Le soleil allait disparaître quand le roi George se décida enfin à quitter la corvette. Depuis plus d’une heure, il avait trouvé une distraction qui semblait être tout à fait de son goût. Une aiguille et une paumelle de voilier à la main, il s’occupait gravement à coudre une voile que nos ouvriers réparaient dans la batterie. Je lui promis d’aller lui rendre sa visite, et le soir même, à l’heure où le peuple d’Oualan, assis sur ses talons, dévore gloutonnement la popoïe[1], je débarquai à l’entrée du village. Le premier insulaire que je rencontrai s’empressa de me conduire chez le roi.

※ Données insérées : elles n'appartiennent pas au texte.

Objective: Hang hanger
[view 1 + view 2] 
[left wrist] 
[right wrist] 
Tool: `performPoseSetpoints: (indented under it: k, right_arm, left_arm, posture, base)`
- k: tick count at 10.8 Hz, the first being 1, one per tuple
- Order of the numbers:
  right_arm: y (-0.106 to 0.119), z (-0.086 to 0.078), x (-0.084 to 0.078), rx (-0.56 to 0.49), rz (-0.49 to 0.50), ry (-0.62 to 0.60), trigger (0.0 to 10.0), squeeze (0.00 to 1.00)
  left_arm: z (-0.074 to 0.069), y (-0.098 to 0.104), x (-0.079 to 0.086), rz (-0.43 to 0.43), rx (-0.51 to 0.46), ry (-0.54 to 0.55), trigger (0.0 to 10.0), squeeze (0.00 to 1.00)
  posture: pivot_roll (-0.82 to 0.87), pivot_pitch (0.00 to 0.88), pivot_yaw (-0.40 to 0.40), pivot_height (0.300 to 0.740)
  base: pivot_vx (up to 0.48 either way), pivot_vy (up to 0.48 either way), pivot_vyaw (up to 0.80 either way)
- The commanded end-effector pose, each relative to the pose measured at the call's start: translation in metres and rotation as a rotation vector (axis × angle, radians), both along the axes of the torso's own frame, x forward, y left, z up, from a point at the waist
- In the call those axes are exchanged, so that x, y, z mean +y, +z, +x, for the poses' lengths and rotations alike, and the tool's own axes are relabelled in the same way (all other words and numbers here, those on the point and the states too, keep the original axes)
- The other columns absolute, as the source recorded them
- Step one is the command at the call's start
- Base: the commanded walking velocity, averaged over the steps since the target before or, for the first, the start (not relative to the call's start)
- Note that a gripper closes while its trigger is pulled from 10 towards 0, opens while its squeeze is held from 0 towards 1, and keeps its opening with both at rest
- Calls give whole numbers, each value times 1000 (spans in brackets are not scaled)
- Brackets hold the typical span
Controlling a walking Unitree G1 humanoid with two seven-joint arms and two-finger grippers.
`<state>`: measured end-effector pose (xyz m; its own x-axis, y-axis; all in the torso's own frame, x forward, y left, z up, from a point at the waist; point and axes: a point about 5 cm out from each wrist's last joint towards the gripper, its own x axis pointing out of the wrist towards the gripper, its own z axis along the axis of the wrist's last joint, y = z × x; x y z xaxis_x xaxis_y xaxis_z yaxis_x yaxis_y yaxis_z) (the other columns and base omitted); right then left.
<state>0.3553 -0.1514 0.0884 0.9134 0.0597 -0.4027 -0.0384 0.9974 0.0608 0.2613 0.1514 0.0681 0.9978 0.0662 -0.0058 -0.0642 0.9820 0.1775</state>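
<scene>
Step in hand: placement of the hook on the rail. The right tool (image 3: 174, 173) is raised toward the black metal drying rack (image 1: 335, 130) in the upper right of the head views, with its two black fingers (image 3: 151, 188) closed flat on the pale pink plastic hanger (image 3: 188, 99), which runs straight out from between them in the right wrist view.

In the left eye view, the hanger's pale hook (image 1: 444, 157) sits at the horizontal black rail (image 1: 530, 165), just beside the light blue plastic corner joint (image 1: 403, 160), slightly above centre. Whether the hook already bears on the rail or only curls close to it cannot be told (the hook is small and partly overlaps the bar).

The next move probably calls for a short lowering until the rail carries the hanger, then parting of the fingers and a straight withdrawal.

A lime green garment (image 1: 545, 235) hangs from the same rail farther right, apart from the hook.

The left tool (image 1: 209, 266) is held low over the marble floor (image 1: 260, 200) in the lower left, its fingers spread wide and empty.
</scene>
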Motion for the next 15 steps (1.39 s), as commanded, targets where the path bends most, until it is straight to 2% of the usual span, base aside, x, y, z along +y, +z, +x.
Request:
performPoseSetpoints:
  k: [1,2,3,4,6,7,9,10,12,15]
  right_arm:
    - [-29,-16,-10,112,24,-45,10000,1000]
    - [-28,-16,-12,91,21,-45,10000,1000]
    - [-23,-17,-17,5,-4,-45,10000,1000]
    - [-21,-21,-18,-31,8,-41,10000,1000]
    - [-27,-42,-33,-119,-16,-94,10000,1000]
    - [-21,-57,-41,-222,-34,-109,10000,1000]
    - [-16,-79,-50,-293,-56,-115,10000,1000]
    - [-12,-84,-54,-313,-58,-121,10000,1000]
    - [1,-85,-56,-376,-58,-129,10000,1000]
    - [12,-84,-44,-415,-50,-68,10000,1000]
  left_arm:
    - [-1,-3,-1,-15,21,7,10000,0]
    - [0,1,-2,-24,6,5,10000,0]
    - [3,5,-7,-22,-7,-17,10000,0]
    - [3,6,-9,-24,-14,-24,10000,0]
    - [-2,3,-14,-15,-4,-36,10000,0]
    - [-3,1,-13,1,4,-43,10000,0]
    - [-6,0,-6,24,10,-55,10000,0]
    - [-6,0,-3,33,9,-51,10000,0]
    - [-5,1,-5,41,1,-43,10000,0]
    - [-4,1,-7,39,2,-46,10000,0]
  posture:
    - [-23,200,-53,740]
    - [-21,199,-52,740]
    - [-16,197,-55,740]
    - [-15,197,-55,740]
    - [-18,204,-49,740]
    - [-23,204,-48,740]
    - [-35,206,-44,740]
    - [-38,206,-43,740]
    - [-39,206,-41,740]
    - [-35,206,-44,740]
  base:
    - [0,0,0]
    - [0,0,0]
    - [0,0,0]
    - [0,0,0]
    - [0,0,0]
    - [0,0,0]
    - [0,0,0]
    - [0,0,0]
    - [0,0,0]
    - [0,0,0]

Une porte très basse me contraignit à me courber jusqu’à terre pour pénétrer dans une vaste cour qu’entourait une palissade de roseaux. J’avais déjà remarqué qu’aucun des habitans de l’île, fût-il au rang des chefs, n’osait, se tenir debout devant le souverain d’Oualan. Les Kanaks que ce roi aux allures débonnaires appelait familièrement près de lui ne l’approchaient jamais qu’en rampant. Une aussi rigoureuse étiquette m’avait paru dépasser un peu les bornes de l’humilité orientale, mais comme la plupart des coutumes qui, au premier abord, étonnent ou scandalisent le voyageur, la posture des sujets du roi George avait son origine dans les nécessités d’une civilisation encore incomplète. Cette origine mystérieuse, le guichet de la case royale me la révélait. Les despotes polynésiens n’avaient dû pratiquer dans l’enceinte de leur

  1. La popoïe, servie d’ordinaire sur une feuille de bananier, n’est que le fruit de l’arbre à paie pétri avec de la noix de coco. On forme de ce mélange une énorme boulette au milieu de laquelle chaque convive trempe alternativement ses doigts.